*Instructions for the task*. Copy every record below, exactly as written.

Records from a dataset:

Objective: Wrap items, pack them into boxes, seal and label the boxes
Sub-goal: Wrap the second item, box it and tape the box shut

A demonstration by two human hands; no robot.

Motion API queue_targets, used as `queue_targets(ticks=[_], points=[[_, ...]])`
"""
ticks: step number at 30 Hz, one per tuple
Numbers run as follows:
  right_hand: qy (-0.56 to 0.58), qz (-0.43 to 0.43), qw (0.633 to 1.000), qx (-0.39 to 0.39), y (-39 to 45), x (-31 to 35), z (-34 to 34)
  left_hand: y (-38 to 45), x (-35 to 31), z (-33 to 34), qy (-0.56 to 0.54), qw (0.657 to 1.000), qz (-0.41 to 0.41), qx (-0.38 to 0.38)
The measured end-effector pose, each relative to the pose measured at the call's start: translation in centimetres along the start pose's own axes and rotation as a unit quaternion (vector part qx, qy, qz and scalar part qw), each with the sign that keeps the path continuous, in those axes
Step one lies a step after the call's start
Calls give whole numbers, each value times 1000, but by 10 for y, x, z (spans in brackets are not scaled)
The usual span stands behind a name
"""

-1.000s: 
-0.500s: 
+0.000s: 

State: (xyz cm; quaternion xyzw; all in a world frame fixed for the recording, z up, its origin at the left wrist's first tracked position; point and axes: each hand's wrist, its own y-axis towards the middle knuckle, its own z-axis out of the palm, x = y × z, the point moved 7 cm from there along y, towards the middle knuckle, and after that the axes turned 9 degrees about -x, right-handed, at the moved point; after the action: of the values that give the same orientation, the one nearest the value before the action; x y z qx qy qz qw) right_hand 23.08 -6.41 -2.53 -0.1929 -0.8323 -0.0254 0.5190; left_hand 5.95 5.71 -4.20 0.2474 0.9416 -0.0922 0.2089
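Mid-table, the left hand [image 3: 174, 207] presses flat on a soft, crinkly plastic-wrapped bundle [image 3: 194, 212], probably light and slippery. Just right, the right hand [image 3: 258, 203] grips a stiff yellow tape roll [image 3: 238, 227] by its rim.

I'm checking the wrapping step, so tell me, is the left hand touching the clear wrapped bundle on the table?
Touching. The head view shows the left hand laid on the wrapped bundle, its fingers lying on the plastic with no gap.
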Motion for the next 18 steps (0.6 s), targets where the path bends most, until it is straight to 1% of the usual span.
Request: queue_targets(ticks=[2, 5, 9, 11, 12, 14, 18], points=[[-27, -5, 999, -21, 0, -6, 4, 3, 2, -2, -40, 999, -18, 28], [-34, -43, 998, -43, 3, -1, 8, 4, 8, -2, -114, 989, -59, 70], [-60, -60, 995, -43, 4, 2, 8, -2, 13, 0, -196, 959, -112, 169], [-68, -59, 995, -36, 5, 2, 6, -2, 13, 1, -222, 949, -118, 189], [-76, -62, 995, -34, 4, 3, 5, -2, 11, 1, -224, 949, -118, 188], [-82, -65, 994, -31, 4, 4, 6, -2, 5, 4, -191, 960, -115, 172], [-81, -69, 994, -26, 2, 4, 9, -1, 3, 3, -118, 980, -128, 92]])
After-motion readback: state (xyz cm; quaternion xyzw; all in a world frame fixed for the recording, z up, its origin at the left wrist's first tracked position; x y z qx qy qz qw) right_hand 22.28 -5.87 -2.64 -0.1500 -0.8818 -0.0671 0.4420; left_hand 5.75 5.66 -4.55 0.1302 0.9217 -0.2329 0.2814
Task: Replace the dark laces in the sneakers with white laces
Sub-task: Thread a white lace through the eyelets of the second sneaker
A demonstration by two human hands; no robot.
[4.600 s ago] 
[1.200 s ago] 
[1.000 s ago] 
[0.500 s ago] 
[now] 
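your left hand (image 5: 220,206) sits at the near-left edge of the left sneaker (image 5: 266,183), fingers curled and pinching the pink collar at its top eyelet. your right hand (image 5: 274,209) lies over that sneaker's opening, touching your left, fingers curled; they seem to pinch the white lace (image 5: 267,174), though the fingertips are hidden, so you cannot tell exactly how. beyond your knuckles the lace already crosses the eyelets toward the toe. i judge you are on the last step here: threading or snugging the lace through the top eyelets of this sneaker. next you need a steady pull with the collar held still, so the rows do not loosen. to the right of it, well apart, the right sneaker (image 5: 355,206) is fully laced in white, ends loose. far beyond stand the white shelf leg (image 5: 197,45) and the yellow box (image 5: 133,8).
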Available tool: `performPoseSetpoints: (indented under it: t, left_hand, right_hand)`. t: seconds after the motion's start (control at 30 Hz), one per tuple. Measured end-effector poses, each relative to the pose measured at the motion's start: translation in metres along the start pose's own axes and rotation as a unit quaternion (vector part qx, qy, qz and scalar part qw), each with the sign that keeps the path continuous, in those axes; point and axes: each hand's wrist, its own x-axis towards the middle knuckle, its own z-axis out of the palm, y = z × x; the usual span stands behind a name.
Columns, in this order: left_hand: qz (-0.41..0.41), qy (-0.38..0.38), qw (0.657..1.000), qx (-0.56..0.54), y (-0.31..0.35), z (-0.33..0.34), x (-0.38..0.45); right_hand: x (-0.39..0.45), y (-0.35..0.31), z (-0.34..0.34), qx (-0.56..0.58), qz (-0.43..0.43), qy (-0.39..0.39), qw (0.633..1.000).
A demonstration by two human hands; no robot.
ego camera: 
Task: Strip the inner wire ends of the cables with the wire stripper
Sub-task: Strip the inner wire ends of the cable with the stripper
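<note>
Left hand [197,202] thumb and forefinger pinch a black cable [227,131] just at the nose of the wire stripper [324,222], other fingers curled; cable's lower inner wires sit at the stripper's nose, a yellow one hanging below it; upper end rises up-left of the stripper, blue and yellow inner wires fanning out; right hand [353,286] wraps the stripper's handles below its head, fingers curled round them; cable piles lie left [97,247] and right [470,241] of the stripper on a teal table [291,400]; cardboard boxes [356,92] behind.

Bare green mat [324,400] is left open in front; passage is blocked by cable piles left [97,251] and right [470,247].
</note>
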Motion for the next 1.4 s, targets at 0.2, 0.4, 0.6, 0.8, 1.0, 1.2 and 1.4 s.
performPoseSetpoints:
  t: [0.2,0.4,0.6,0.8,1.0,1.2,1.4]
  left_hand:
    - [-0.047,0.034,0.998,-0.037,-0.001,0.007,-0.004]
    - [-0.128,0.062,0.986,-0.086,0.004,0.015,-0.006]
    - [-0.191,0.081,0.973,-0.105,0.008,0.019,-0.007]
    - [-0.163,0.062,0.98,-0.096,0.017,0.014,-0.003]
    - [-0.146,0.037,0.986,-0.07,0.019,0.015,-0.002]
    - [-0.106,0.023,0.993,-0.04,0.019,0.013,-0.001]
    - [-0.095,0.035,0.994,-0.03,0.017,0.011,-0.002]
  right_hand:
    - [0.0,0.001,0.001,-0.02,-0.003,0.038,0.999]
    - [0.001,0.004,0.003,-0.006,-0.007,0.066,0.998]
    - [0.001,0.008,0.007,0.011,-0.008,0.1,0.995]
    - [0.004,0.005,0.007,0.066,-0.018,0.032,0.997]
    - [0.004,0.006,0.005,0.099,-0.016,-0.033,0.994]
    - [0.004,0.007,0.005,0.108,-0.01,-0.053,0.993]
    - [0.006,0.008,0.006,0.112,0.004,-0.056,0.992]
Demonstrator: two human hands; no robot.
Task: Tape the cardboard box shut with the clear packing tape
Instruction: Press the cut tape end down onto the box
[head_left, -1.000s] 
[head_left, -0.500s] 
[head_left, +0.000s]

*Written reply*.
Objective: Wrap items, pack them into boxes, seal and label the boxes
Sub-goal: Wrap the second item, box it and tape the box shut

A demonstration by two human hands; no robot.

Motion API queue_targets, used as `queue_targets(ticks=[_], points=[[_, ...]])`
"""
ticks: step number at 30 Hz, one per tuple
Numbers run as follows:
  right_hand: qy (-0.56 to 0.58), qz (-0.43 to 0.43), qw (0.633 to 1.000), qx (-0.39 to 0.39), y (-39 to 45), x (-31 to 35), z (-34 to 34)
  left_hand: y (-38 to 45), x (-35 to 31), z (-33 to 34), qy (-0.56 to 0.54), qw (0.657 to 1.000), qz (-0.41 to 0.41), qx (-0.38 to 0.38)
The measured end-effector pose, each relative to the pose measured at the call's start: translation in centimetres along the start pose's own axes and rotation as a unit quaternion (vector part qx, qy, qz and scalar part qw), each with the sign that keeps the path continuous, in those axes
Step one lies a step after the call's start
Calls give whole numbers, each value times 1000, but by 10 for y, x, z (spans in brackets are not scaled)
The usual span stands behind a name
"""

-1.000s: 
-0.500s: 
+0.000s: 

State: (xyz cm; quaternion xyzw; all in a world frame fixed for the recording, z up, its origin at the left wrist's first tracked position; point and axes: each hand's wrist, its own y-axis towards the middle knuckle, its own z-axis out of the palm, x = y × z, the point moved 7 cm from there along y, towards the middle knuckle, and after that the axes turned 9 degrees about -x, right-handed, at the moved point; after the action: of the values that give the same orientation, the one nearest the value before the action; x y z qx qy qz qw) right_hand 23.08 -6.41 -2.53 -0.1929 -0.8323 -0.0254 0.5190; left_hand 5.95 5.71 -4.20 0.2474 0.9416 -0.0922 0.2089
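Mid-table, the left hand [image 3: 174, 207] presses flat on a soft, crinkly plastic-wrapped bundle [image 3: 194, 212], probably light and slippery. Just right, the right hand [image 3: 258, 203] grips a stiff yellow tape roll [image 3: 238, 227] by its rim.

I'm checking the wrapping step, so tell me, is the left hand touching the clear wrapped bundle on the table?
Touching. The head view shows the left hand laid on the wrapped bundle, its fingers lying on the plastic with no gap.
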Motion for the next 18 steps (0.6 s), targets where the path bends most, until it is straight to 1% of the usual span.
Request: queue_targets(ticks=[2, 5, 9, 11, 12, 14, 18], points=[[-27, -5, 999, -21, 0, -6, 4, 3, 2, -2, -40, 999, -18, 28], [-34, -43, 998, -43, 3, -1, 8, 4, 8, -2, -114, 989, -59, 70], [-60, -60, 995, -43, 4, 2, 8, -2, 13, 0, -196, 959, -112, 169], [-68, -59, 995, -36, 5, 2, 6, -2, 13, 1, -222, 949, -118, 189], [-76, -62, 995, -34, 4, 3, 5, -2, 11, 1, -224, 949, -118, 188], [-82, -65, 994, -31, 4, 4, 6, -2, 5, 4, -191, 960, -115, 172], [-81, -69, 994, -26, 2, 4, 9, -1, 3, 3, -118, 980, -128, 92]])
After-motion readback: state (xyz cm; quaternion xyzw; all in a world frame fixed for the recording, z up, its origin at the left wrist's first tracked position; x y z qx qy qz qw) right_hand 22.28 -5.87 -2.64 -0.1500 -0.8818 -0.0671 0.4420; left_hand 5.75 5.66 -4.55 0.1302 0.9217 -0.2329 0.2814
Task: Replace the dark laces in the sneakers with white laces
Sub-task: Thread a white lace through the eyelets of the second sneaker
A demonstration by two human hands; no robot.
[4.600 s ago] 
[1.200 s ago] 
[1.000 s ago] 
[0.500 s ago] 
[now] 
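your left hand (image 5: 220,206) sits at the near-left edge of the left sneaker (image 5: 266,183), fingers curled and pinching the pink collar at its top eyelet. your right hand (image 5: 274,209) lies over that sneaker's opening, touching your left, fingers curled; they seem to pinch the white lace (image 5: 267,174), though the fingertips are hidden, so you cannot tell exactly how. beyond your knuckles the lace already crosses the eyelets toward the toe. i judge you are on the last step here: threading or snugging the lace through the top eyelets of this sneaker. next you need a steady pull with the collar held still, so the rows do not loosen. to the right of it, well apart, the right sneaker (image 5: 355,206) is fully laced in white, ends loose. far beyond stand the white shelf leg (image 5: 197,45) and the yellow box (image 5: 133,8).
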Available tool: `performPoseSetpoints: (indented under it: t, left_hand, right_hand)`. t: seconds after the motion's start (control at 30 Hz), one per tuple. Measured end-effector poses, each relative to the pose measured at the motion's start: translation in metres along the start pose's own axes and rotation as a unit quaternion (vector part qx, qy, qz and scalar part qw), each with the sign that keeps the path continuous, in those axes; point and axes: each hand's wrist, its own x-axis towards the middle knuckle, its own z-axis out of the palm, y = z × x; the usual span stands behind a name.
Columns, in this order: left_hand: qz (-0.41..0.41), qy (-0.38..0.38), qw (0.657..1.000), qx (-0.56..0.54), y (-0.31..0.35), z (-0.33..0.34), x (-0.38..0.45); right_hand: x (-0.39..0.45), y (-0.35..0.31), z (-0.34..0.34), qx (-0.56..0.58), qz (-0.43..0.43), qy (-0.39..0.39), qw (0.633..1.000).
A demonstration by two human hands; no robot.
ego camera: 
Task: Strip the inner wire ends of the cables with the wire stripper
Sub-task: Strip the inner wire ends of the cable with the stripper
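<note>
Left hand [197,202] thumb and forefinger pinch a black cable [227,131] just at the nose of the wire stripper [324,222], other fingers curled; cable's lower inner wires sit at the stripper's nose, a yellow one hanging below it; upper end rises up-left of the stripper, blue and yellow inner wires fanning out; right hand [353,286] wraps the stripper's handles below its head, fingers curled round them; cable piles lie left [97,247] and right [470,241] of the stripper on a teal table [291,400]; cardboard boxes [356,92] behind.

Bare green mat [324,400] is left open in front; passage is blocked by cable piles left [97,251] and right [470,247].
</note>
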Motion for the next 1.4 s, targets at 0.2, 0.4, 0.6, 0.8, 1.0, 1.2 and 1.4 s.
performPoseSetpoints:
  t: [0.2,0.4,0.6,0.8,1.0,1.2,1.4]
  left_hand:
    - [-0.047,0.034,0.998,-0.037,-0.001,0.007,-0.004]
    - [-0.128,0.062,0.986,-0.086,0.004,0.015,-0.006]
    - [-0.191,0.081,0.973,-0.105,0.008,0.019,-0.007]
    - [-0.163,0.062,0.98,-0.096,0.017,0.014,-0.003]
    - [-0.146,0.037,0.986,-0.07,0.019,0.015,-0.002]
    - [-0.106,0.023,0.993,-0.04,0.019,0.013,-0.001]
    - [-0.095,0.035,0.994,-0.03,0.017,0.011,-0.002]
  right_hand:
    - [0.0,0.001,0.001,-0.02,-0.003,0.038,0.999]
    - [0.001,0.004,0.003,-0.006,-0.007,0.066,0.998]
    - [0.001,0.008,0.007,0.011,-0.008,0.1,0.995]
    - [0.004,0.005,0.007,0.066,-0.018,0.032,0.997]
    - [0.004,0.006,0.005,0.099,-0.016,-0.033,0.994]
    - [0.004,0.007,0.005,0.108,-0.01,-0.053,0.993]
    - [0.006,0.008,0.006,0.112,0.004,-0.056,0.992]
Demonstrator: two human hands; no robot.
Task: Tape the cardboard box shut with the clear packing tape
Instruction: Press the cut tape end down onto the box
[head_left, -1.000s] 
[head_left, -0.500s] 
[head_left, +0.000s]

Nothing further is required of the output.